Task goal
Search the records below for the word "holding", then return every line where it appears.

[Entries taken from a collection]

»»

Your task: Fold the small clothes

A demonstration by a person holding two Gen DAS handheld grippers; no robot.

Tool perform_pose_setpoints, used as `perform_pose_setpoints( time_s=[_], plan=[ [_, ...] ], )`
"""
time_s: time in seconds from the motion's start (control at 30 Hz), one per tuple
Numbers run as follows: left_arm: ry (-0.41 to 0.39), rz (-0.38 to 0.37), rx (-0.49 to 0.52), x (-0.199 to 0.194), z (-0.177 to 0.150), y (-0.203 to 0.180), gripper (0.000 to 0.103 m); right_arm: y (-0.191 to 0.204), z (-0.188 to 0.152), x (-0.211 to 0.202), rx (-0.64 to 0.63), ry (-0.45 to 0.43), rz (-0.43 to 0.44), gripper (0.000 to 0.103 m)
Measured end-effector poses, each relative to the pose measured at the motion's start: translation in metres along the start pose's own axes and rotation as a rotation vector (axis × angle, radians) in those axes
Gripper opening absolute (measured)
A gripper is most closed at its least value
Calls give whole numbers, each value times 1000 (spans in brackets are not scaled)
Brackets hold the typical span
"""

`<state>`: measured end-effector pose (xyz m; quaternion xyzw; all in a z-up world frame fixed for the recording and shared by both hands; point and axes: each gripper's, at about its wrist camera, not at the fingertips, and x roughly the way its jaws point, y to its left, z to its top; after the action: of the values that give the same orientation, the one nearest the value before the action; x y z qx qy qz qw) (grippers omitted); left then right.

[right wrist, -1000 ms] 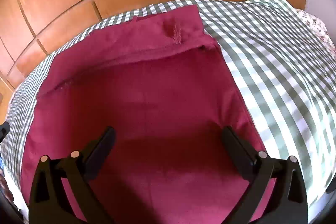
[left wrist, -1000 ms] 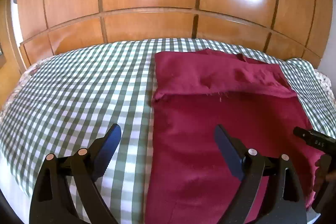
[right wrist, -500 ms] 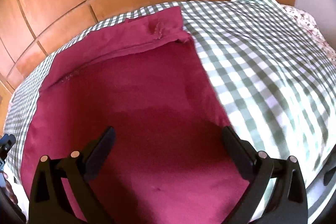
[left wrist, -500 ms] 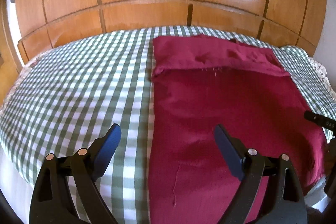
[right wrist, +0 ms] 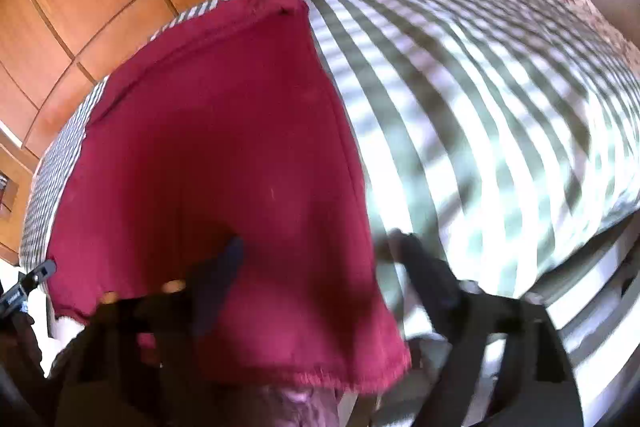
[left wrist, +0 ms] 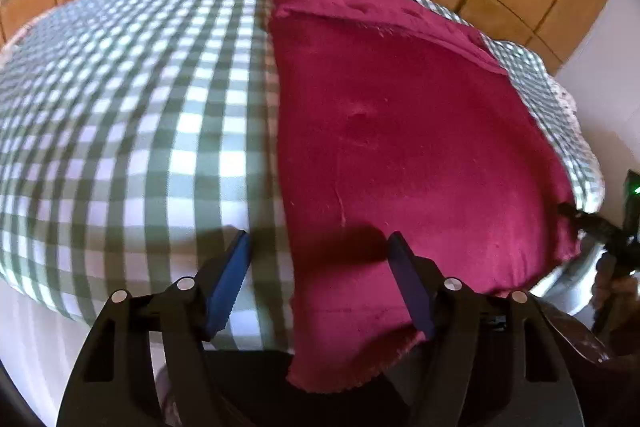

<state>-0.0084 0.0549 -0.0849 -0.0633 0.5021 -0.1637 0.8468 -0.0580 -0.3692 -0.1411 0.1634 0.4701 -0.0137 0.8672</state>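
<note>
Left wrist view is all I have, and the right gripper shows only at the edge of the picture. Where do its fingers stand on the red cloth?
Observer: In the right wrist view the right gripper straddles the right edge of the red cloth. One finger is over the cloth and the other over the checked bedcover.
Operator: Is it gripping the cloth?
Observer: No. Its jaws have just been closing with the cloth's edge between them, but they stand apart and do not press on it. The view is blurred.
Operator: And the near hem on that side?
Observer: The frayed hem seems to hang past the bedcover's near edge, close under the gripper.
</note>
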Motion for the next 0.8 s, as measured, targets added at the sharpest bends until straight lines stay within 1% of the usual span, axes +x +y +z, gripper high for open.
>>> perform_pose_setpoints(
  time_s=[0.03, 0.07, 0.1, 0.13, 0.17, 0.2, 0.23, 0.33, 0.4, 0.47, 0.53, 0.6, 0.73, 0.77, 0.8],
  plan=[
    [9, -26, 8, 0, -1, -2, 66, -1, -4, 0, -2, 5, 7, 57],
    [25, -65, 26, 1, -2, -6, 56, -2, -4, -1, -5, 7, 12, 53],
    [48, -93, 50, 3, -5, -11, 50, -2, -4, -1, -4, 12, 19, 46],
    [66, -102, 77, 6, -8, -17, 36, -3, -2, -2, 2, 23, 36, 35],
    [73, -104, 93, 7, -9, -20, 18, -3, -1, -4, 3, 28, 49, 27],
    [76, -114, 104, 7, -9, -22, 13, -1, 0, -7, -3, 25, 63, 12],
    [72, -134, 105, 5, -7, -22, 11, 2, 2, -11, -8, 19, 77, 9],
    [54, -224, 69, -8, 7, -16, 11, 14, 10, -25, -34, -8, 155, 8],
    [60, -260, 33, -12, 14, -11, 11, 23, 16, -35, -54, -38, 211, 8],
    [69, -263, 12, -12, 22, -8, 11, 26, 25, -41, -46, -64, 267, 8],
    [86, -250, 4, -6, 25, -7, 11, 27, 35, -45, -24, -86, 329, 8],
    [94, -243, -13, -2, 27, -7, 11, 28, 45, -45, -6, -99, 372, 8],
    [68, -236, -11, -5, 36, -9, 11, 31, 67, -38, 32, -102, 446, 8],
    [54, -219, -5, -6, 38, -10, 11, 33, 73, -35, 38, -102, 460, 8],
    [50, -222, -11, -6, 39, -5, 11, 35, 79, -34, 37, -105, 462, 8]
  ],
)
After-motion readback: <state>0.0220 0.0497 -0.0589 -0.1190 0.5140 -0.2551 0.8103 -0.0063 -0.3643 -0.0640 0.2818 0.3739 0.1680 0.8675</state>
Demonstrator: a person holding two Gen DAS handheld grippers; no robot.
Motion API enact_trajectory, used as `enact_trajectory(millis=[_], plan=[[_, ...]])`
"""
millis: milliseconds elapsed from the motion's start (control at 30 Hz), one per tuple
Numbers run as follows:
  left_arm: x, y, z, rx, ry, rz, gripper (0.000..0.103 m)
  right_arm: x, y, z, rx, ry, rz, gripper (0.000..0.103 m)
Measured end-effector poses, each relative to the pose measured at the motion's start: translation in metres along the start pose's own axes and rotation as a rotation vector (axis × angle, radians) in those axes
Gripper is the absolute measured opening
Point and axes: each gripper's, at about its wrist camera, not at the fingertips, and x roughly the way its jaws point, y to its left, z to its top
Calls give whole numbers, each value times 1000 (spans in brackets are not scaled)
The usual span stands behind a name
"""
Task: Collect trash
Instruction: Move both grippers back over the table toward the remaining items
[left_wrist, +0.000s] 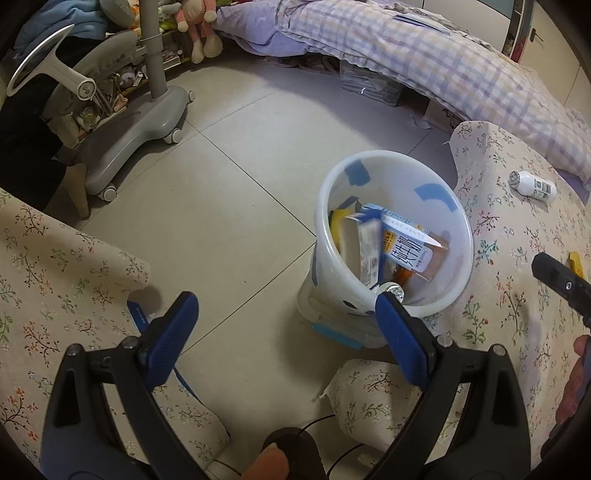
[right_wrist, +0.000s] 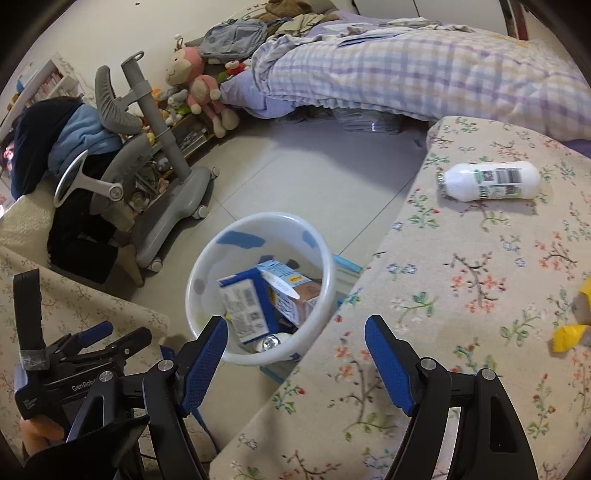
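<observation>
We judge a drop-off just finished: both grippers hover at the white bin (right_wrist: 258, 288), left gripper (left_wrist: 284, 306) and right gripper (right_wrist: 295, 332) with jaws apart, nothing between them. Bin on the floor holds milk cartons (right_wrist: 255, 306), a small bottle at its near wall, wrappers. Next target, we reckon: white bottle (right_wrist: 487, 181) lying on the floral cushion (right_wrist: 461, 295), at two o'clock from the bin; yellow scrap (right_wrist: 569, 332) at three o'clock.
</observation>
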Motion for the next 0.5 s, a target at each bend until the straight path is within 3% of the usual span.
enact_trajectory(millis=[500], plan=[[-9,-45,-5,65,1,-54,96,-64,-66,-18,28,-33,-145,80]])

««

Result
A demonstration by a person holding two Gen DAS handheld grippers; no robot.
Demonstrator: a person holding two Gen DAS handheld grippers; no robot.

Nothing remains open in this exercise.